▸ EXERCISE REQUIREMENTS:
Emit the data below verbatim, stripping out any pictures.

▸ DATASET CONTENT:
====
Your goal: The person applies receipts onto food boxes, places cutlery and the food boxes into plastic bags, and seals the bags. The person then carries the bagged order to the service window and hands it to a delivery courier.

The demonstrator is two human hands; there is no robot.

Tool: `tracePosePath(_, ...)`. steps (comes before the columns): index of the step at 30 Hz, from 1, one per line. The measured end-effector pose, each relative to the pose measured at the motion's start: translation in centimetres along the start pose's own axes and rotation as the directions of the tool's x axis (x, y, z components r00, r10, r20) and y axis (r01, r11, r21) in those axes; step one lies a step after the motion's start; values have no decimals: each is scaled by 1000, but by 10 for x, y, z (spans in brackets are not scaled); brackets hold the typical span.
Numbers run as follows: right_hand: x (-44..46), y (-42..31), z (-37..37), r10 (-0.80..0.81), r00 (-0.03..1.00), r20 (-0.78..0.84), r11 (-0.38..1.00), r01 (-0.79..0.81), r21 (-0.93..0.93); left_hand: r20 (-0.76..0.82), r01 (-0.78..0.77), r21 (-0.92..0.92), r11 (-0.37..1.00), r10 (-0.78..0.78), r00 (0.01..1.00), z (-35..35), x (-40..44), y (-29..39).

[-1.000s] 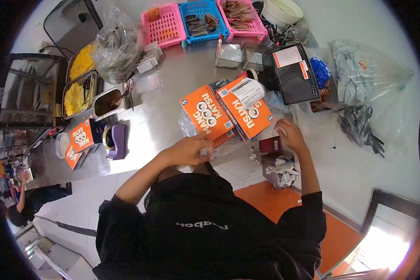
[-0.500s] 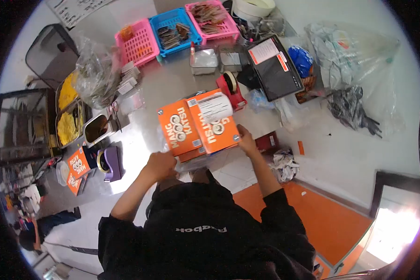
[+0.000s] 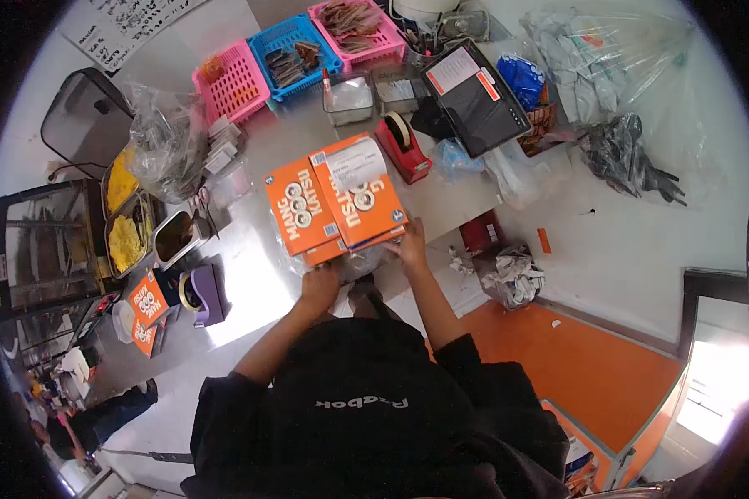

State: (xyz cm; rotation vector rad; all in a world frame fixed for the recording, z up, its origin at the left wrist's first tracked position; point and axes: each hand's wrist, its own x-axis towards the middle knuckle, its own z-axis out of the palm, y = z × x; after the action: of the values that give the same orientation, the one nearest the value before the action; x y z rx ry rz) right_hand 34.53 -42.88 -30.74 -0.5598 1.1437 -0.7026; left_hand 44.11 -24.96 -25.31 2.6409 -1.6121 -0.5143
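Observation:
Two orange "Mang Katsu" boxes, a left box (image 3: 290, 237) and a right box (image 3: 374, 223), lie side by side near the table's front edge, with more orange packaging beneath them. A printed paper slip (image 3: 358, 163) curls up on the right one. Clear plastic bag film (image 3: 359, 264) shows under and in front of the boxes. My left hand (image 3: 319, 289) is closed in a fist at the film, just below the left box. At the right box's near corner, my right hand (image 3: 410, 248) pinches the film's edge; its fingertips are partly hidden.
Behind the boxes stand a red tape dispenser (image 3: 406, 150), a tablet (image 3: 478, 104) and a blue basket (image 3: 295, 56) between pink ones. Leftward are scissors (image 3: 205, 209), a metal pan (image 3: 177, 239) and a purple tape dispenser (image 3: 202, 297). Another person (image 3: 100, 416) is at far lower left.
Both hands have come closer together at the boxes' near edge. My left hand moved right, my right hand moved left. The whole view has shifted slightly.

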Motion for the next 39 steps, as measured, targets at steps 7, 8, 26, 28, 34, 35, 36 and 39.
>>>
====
▸ WRITTEN SOLUTION:
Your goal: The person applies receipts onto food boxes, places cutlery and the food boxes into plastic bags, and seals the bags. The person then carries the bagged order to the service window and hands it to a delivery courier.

The demonstrator is two human hands; there is no robot.

Tool: `tracePosePath(_, ...)`. steps (comes before the columns): index of the step at 30 Hz, from 1, one per line. The measured end-effector pose, each relative to the pose measured at the motion's start: translation in centimetres along the start pose's own axes and rotation as the directions of the tool's x axis (x, y, z components r00, r10, r20) and y axis (r01, r11, r21) in those axes; step one lies a step after the motion's start; values have no decimals: each is scaled by 1000, but by 10 for x, y, z (spans in brackets are not scaled); brackets hold the typical span.
Numbers run as follows: right_hand: x (-44..46), y (-42..31), z (-37..37), r10 (-0.80..0.81), r00 (-0.03..1.00), r20 (-0.78..0.84), r11 (-0.38..1.00), r01 (-0.79..0.81), r21 (-0.93..0.93); left_hand: r20 (-0.76..0.82), r01 (-0.78..0.77), r21 (-0.92..0.92), r11 (-0.37..1.00), r10 (-0.78..0.78), r00 (0.01..1.00), z (-35..35), x (-40..44), y (-29..39).

[-1.000s] 
[-0.500s] 
[+0.000s] 

State: (xyz cm; rotation vector rad; all in a world frame fixed for the recording, z up, its origin at the left wrist's first tracked position; point and axes: each hand's wrist, its own x-axis towards the middle knuckle, its own z-axis out of the palm, y = z × x; after the action: of the values that give the same orientation, the one nearest the value before the action; x y z rx ry rz) right_hand 34.53 -42.88 -30.74 -0.5598 1.1437 -0.7026; left_hand 44.11 -24.96 -25.31 2.6409 -1.6121 -0.5143
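Observation:
Two orange "Mang Katsu" boxes, a left box (image 3: 290, 237) and a right box (image 3: 374, 223), lie side by side near the table's front edge, with more orange packaging beneath them. A printed paper slip (image 3: 358, 163) curls up on the right one. Clear plastic bag film (image 3: 359, 264) shows under and in front of the boxes. My left hand (image 3: 319, 289) is closed in a fist at the film, just below the left box. At the right box's near corner, my right hand (image 3: 410, 248) pinches the film's edge; its fingertips are partly hidden.
Behind the boxes stand a red tape dispenser (image 3: 406, 150), a tablet (image 3: 478, 104) and a blue basket (image 3: 295, 56) between pink ones. Leftward are scissors (image 3: 205, 209), a metal pan (image 3: 177, 239) and a purple tape dispenser (image 3: 202, 297). Another person (image 3: 100, 416) is at far lower left.
Both hands have come closer together at the boxes' near edge. My left hand moved right, my right hand moved left. The whole view has shifted slightly.
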
Motion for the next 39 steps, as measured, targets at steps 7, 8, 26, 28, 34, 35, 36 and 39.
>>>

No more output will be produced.